- [Aim of the task] Your response should reproduce every line of the entries that contains the word "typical".

___ Data extract

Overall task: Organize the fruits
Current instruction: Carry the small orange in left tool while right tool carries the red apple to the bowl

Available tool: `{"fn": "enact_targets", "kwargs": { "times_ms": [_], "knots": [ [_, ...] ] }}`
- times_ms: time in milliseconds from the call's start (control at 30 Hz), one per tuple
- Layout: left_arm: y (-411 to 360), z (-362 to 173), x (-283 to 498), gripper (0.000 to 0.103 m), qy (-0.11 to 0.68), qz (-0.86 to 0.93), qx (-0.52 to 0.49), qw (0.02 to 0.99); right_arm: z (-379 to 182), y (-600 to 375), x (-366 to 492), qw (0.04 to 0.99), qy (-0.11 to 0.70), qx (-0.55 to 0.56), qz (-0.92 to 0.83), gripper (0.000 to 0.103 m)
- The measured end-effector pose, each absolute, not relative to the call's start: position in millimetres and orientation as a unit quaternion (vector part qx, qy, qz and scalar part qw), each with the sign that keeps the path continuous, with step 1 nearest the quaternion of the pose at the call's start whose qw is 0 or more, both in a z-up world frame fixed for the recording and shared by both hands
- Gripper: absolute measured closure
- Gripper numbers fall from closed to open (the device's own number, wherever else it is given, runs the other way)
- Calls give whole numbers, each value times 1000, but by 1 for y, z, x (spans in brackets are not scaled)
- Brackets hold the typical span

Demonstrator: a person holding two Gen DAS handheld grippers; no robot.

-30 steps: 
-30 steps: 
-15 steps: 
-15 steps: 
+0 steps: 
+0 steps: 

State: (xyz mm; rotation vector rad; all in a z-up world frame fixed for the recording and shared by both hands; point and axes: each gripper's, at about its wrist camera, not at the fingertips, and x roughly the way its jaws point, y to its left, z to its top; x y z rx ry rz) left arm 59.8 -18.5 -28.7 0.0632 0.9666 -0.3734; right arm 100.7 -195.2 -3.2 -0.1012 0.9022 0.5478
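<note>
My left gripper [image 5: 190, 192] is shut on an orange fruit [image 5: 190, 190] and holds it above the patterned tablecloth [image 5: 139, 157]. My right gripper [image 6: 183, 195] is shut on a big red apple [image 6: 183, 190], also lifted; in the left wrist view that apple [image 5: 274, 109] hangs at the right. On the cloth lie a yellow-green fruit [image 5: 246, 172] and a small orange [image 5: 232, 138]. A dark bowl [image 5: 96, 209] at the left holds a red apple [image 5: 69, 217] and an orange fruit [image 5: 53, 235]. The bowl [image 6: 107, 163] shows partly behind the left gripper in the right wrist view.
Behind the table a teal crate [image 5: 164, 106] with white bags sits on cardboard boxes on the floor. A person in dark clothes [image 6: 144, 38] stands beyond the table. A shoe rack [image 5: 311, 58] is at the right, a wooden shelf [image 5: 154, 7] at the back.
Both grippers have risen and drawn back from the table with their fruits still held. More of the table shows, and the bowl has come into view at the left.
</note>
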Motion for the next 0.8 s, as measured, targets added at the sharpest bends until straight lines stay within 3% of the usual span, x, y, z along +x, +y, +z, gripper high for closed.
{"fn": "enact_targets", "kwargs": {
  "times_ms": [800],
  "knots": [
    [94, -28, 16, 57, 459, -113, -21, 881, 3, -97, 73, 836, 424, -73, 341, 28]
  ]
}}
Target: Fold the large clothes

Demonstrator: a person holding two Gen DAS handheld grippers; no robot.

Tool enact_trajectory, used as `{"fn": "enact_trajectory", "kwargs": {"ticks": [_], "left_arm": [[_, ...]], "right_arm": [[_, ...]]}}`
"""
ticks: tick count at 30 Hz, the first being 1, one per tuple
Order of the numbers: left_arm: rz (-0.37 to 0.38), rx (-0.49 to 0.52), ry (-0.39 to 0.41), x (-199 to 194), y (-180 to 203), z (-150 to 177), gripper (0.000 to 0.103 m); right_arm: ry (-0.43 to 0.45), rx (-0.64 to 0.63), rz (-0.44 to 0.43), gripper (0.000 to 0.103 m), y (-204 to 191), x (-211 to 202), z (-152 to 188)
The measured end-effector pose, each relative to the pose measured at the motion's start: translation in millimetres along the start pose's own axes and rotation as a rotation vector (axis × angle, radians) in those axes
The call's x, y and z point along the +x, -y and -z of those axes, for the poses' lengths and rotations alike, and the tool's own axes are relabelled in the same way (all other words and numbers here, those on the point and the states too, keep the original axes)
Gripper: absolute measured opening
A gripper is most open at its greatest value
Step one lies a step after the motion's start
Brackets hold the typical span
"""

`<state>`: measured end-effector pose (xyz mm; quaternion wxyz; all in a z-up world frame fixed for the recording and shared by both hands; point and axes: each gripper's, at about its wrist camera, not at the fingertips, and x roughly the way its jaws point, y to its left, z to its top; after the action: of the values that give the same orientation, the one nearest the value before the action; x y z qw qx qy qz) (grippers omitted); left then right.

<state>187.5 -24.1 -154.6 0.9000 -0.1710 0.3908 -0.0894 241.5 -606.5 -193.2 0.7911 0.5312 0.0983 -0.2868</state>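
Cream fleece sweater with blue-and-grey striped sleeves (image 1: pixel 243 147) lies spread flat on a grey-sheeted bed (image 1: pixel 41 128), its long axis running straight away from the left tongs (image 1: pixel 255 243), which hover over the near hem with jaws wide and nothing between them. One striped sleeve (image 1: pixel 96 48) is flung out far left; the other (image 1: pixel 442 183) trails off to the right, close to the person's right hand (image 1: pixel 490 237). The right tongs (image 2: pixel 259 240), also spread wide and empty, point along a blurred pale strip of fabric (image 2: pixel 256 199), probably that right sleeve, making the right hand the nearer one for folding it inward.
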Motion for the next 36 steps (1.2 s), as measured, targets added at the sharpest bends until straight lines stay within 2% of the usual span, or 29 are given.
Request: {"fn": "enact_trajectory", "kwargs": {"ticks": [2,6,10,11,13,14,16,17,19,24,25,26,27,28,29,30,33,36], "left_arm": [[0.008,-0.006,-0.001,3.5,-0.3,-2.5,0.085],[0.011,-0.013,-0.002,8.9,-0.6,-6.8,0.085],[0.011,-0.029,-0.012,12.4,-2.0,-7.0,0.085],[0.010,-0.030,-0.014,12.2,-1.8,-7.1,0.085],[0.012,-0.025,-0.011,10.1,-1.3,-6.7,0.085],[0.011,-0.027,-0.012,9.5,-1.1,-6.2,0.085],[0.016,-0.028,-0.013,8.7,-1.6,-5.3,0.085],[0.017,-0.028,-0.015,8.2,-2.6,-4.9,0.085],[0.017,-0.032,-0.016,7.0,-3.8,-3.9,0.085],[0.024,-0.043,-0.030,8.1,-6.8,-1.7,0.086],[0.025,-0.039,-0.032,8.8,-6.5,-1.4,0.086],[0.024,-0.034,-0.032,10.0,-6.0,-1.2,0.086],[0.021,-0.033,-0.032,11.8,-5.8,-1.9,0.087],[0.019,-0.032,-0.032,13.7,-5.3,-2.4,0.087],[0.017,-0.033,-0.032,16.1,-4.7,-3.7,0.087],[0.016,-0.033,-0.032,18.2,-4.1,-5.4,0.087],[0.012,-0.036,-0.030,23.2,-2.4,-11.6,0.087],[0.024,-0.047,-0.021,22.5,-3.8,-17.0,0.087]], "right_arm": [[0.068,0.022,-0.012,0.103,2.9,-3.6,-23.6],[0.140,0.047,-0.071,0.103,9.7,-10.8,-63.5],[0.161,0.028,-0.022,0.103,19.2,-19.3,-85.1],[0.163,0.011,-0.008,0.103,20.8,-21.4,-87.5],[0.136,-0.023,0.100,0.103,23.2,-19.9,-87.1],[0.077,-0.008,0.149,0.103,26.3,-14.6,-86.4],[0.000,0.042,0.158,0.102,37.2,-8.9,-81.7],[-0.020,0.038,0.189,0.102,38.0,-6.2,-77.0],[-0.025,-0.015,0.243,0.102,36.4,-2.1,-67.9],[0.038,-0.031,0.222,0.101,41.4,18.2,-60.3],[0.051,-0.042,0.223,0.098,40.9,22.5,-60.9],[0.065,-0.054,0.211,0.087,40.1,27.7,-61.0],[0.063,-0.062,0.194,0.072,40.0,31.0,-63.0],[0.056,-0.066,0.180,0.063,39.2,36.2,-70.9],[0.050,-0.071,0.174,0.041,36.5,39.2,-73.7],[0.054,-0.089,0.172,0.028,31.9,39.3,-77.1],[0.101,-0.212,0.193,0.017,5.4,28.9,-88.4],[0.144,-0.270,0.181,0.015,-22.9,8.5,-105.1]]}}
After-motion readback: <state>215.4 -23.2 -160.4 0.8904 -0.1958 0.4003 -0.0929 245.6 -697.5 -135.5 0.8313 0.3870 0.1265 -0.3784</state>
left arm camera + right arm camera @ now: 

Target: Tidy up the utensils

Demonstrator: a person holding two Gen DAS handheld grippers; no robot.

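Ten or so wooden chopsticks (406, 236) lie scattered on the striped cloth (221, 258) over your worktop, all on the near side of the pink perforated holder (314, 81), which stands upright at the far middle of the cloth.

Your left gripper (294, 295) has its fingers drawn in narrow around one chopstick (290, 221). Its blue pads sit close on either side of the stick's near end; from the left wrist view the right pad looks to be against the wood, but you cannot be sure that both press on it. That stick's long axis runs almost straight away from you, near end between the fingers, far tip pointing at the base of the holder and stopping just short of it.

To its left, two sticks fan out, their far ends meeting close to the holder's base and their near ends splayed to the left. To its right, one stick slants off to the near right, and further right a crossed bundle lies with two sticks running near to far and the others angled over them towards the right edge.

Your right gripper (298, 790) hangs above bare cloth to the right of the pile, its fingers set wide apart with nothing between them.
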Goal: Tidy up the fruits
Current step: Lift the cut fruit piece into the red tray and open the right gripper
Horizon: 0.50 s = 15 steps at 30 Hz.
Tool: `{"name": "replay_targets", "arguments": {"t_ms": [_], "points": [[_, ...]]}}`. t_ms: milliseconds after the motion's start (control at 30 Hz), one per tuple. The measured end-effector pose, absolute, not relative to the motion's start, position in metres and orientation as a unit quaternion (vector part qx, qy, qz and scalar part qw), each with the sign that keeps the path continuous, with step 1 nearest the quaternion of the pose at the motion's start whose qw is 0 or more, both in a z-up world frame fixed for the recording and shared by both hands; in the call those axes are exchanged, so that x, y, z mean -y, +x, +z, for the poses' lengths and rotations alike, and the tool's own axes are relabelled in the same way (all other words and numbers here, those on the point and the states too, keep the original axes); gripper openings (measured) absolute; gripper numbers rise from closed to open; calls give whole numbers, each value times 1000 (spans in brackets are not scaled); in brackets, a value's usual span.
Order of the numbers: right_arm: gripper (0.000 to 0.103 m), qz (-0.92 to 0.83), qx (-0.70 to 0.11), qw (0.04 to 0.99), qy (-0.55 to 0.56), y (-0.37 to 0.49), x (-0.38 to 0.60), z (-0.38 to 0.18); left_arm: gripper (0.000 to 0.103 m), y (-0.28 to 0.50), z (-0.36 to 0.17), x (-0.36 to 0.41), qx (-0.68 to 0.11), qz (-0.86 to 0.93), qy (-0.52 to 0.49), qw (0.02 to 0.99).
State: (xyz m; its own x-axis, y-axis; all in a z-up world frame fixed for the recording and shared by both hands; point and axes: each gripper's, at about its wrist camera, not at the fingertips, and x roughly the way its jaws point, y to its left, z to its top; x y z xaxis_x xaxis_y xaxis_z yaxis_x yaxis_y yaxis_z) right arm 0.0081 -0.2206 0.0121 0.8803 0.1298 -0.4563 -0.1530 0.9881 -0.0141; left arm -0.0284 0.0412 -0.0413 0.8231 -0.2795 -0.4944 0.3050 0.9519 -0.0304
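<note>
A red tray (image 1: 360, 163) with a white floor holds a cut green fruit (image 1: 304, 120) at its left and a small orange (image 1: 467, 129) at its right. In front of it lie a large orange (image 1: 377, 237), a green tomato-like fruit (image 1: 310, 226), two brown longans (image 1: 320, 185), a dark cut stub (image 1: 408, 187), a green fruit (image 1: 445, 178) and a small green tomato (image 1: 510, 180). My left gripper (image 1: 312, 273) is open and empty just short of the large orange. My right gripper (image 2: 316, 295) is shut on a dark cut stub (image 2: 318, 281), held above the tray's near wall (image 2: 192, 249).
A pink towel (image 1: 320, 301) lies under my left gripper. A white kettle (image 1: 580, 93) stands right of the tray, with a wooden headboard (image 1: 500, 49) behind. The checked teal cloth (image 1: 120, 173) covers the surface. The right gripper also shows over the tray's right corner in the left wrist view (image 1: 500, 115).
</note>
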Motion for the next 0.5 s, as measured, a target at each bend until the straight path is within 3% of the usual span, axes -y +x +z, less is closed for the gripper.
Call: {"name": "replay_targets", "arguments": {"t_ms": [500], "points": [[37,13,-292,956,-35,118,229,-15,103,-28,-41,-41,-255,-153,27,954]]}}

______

- [Solution for this task]
- Brackets hold the typical span
Brackets hold the typical span

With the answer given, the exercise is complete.